Self is a misunderstood word. Not because it’s particularly challenging to define. It’s not. It’s just a way to designate one person as an individual, apart from anyone else. It’s what goes along with self that can get tricky. The hyphenated attachments and second syllables. Along with the feelings that accompany them.
Good self’s and bad self’s
We react positively to some self’s while we vilify others. For example, self-motivated, self-assured and, of course, selfless are attributes we universally admire. These are self-attracting self-words. We love introductions, performance reviews and eulogies that recognize selflessness. How we always put others first. Selfless people care what others think about them. We want to follow and be around these people.
And then there’s the bad self’s―the ones we don’t admire. The self-absorbed, self-obsessed, self-centered and selfish self’s. These are the people we follow or keep around because we feel obligated, right? The boss or family member we can’t avoid.

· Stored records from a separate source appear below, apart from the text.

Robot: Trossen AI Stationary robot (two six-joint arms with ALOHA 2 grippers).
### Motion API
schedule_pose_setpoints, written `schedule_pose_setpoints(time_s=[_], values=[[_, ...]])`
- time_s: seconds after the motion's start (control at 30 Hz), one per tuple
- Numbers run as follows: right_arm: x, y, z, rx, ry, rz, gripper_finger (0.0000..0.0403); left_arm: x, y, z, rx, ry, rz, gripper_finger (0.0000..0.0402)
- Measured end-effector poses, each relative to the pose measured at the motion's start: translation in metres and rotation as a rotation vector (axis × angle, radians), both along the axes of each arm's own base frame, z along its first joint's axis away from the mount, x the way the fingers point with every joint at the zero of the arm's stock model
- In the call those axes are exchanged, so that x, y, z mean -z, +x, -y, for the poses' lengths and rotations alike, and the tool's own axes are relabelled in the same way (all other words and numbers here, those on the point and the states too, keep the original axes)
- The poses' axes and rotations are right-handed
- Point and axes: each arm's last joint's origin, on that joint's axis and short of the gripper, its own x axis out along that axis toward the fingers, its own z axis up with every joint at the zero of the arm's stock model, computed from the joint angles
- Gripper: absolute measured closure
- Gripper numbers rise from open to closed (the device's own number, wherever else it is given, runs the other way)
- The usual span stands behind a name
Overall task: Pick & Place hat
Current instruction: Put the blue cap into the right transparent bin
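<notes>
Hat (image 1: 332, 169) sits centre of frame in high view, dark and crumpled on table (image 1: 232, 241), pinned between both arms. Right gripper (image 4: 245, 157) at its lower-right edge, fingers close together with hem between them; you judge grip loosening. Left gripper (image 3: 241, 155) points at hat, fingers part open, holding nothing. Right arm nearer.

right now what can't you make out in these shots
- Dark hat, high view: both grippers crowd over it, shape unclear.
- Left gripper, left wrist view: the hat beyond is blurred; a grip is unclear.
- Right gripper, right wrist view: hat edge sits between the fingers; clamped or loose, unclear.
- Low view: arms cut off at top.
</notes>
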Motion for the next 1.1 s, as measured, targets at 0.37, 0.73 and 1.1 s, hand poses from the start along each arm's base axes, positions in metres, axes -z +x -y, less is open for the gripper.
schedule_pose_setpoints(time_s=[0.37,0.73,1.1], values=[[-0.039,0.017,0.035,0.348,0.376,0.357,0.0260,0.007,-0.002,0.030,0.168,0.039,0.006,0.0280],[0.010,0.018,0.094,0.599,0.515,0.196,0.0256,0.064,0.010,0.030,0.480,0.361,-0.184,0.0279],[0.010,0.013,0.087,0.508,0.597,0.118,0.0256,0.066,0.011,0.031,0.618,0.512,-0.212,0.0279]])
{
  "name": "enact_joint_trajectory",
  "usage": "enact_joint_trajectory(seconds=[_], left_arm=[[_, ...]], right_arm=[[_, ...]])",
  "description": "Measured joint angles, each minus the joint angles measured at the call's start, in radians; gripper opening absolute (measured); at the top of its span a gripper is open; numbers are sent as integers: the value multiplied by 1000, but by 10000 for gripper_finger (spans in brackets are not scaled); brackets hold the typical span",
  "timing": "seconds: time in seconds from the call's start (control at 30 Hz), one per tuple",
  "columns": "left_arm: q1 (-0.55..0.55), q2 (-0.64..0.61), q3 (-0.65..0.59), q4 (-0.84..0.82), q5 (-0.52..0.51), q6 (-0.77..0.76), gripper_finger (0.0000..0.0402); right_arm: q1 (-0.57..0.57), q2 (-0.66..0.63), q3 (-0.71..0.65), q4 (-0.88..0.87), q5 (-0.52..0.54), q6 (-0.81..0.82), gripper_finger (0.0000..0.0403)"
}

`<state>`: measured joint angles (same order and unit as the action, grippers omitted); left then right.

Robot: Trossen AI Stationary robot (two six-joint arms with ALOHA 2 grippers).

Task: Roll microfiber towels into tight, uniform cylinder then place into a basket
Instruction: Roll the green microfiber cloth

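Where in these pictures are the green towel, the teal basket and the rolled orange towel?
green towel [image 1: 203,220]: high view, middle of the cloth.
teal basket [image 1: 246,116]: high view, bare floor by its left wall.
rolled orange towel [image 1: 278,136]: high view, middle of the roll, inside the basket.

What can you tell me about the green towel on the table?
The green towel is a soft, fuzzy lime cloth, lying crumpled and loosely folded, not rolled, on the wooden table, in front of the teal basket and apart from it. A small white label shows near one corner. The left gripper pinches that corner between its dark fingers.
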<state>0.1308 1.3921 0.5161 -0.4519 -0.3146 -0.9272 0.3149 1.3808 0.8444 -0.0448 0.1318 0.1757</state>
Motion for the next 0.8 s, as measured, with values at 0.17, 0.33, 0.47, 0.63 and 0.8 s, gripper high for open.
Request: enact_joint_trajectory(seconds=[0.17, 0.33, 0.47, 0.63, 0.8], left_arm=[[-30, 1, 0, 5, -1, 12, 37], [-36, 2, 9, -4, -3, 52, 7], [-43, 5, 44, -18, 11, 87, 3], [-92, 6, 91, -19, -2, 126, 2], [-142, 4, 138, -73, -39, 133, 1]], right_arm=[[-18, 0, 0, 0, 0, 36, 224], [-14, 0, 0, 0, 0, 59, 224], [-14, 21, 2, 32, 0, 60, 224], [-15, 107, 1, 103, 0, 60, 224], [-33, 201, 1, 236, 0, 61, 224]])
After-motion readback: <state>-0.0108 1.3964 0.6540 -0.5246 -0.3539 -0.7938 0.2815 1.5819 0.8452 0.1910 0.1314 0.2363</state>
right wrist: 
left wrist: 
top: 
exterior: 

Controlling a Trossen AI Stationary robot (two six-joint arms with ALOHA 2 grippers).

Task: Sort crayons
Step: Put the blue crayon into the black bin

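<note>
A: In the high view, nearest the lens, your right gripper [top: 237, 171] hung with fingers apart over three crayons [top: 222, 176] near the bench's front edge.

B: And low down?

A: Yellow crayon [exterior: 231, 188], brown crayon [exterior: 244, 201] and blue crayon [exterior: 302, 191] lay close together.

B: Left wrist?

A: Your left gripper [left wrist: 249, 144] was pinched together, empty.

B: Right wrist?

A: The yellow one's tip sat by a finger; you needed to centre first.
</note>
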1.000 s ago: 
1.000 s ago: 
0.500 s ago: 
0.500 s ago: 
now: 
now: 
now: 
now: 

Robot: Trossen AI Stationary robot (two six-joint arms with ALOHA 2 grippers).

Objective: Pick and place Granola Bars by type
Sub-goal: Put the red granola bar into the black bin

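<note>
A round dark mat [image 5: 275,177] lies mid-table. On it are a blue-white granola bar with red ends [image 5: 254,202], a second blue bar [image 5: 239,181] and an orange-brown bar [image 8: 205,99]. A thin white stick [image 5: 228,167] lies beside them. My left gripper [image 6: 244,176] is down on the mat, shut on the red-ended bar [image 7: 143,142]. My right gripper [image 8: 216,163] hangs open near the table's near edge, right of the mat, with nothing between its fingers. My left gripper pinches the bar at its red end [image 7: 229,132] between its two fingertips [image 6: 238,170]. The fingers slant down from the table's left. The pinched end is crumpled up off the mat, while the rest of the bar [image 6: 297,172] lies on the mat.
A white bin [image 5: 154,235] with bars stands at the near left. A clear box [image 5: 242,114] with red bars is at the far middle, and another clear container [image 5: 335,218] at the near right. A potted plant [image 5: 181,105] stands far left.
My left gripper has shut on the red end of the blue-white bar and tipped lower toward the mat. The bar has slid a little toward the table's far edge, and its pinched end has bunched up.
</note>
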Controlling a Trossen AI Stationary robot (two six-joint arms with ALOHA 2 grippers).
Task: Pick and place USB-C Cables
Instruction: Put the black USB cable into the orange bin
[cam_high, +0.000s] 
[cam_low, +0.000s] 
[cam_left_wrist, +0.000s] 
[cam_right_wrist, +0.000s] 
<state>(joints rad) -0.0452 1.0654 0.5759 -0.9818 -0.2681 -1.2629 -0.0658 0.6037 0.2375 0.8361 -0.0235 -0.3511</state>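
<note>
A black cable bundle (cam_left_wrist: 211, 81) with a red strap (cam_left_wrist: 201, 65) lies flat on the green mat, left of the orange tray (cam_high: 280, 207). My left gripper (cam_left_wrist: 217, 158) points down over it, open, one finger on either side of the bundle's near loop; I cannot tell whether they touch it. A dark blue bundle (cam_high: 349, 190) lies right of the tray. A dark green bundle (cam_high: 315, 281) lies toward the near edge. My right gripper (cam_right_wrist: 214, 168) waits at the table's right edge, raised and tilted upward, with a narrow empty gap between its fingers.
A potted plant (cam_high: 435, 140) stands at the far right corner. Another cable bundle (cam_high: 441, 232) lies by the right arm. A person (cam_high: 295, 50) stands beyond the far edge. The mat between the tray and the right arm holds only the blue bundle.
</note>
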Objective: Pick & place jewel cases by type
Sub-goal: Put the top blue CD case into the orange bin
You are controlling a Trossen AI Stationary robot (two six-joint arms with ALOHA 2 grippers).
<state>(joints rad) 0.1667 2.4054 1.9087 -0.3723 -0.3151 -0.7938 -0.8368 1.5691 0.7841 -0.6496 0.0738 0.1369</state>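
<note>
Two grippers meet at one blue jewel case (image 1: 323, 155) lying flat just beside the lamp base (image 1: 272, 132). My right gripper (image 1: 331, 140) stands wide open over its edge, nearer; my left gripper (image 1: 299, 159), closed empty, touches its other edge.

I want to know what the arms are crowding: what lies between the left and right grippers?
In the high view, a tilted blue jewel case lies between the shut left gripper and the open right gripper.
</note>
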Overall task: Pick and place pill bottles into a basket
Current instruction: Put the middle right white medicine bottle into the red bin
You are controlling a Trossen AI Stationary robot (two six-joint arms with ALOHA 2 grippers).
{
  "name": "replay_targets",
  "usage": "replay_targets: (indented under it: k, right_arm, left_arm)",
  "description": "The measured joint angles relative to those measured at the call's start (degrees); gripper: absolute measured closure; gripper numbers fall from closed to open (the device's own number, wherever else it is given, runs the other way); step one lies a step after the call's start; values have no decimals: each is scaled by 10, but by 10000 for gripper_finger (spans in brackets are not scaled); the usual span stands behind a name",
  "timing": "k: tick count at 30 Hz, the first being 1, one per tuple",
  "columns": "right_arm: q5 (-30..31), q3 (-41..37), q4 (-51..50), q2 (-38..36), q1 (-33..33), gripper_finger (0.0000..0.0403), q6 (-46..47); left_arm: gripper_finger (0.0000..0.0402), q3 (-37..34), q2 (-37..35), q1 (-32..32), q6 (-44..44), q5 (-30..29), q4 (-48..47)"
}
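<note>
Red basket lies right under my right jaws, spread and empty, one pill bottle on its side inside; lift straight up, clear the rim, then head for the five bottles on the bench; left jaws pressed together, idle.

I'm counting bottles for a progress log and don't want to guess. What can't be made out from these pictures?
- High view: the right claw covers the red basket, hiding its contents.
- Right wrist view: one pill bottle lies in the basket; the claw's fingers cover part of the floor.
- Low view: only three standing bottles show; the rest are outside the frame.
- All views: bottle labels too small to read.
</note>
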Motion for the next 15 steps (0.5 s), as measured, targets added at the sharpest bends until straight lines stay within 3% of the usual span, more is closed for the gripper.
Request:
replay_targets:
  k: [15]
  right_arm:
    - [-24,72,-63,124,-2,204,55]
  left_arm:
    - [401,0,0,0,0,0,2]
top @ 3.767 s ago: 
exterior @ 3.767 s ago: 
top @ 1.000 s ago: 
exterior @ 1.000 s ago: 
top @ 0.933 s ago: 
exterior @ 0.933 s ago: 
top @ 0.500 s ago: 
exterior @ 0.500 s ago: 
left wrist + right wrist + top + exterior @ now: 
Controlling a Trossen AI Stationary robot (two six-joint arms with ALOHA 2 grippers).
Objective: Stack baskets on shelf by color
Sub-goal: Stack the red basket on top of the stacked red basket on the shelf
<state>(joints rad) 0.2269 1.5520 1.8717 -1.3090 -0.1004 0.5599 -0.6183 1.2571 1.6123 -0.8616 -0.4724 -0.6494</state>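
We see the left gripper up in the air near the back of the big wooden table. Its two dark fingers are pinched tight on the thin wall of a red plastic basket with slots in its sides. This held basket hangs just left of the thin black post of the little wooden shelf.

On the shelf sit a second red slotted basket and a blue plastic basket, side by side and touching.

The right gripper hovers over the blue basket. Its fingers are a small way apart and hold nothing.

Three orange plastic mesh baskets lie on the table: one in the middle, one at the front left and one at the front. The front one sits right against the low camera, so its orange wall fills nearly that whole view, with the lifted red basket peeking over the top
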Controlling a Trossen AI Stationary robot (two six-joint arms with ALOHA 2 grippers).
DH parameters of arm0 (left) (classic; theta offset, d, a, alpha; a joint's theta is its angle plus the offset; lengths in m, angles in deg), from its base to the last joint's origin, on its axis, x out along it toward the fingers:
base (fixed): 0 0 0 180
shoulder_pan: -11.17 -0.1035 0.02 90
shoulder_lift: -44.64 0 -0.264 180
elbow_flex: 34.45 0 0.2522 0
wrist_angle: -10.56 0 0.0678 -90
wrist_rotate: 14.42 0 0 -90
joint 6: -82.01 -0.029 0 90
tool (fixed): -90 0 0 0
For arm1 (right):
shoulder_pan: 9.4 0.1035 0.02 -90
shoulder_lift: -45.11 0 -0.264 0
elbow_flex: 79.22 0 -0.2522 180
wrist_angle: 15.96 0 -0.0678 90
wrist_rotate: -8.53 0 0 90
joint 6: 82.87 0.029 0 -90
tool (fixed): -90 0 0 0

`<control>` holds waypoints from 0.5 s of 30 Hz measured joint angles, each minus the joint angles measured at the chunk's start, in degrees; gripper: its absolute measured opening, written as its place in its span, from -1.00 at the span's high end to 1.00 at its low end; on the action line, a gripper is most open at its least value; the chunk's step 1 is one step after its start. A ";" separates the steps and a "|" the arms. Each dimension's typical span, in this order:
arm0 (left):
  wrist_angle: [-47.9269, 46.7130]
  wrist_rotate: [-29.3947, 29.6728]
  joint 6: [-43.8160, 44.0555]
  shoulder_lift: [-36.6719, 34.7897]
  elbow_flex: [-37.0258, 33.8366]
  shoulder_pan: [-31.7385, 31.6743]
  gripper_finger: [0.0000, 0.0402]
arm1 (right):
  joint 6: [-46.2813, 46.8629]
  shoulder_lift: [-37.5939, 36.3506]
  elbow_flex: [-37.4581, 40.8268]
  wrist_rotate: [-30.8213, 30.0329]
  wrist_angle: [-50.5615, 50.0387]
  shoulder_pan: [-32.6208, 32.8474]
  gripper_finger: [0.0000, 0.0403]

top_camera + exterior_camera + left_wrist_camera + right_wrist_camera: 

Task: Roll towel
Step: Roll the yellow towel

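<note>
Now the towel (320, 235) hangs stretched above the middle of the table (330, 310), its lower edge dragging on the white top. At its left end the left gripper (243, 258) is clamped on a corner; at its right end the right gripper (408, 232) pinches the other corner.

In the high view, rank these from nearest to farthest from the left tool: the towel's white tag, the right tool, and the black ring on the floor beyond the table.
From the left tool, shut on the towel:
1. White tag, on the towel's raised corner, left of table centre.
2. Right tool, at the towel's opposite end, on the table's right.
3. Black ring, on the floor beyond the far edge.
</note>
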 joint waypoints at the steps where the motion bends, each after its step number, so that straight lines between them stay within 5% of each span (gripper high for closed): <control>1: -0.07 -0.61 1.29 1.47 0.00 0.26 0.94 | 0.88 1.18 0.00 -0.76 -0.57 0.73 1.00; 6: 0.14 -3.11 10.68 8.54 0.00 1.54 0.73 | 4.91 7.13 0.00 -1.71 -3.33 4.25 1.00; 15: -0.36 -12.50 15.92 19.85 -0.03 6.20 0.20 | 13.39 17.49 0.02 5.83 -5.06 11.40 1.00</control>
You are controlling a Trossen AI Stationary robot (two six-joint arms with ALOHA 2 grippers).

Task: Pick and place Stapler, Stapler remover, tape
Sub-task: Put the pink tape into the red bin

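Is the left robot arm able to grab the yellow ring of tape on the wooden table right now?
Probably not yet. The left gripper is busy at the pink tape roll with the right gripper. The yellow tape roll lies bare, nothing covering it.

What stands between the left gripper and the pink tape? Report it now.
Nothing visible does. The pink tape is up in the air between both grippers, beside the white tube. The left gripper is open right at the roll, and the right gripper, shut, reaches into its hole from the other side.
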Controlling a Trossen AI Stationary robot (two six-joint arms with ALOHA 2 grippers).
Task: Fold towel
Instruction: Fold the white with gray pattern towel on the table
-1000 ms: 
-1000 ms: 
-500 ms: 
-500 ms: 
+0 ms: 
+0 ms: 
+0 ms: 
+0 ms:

The people that don’t care what you think about them. Who wants to be one of those? No thanks.
My preference is always to be liked. I want to be on the good side of the “self” ledger. Sure, I’ve towed the “I don’t care if you like me as long as you respect me” line once or twice (or maybe dozens of times) in my career. Saying what I thought I should, rather than what I believed. When I don’t get along with someone, I always want the reason to be about them and not me. Take that!
An energy-draining leadership flaw
It turns out, though, that being a safe and selfless self often drained my energy, creativity and productivity. It also got in the way of me doing my job.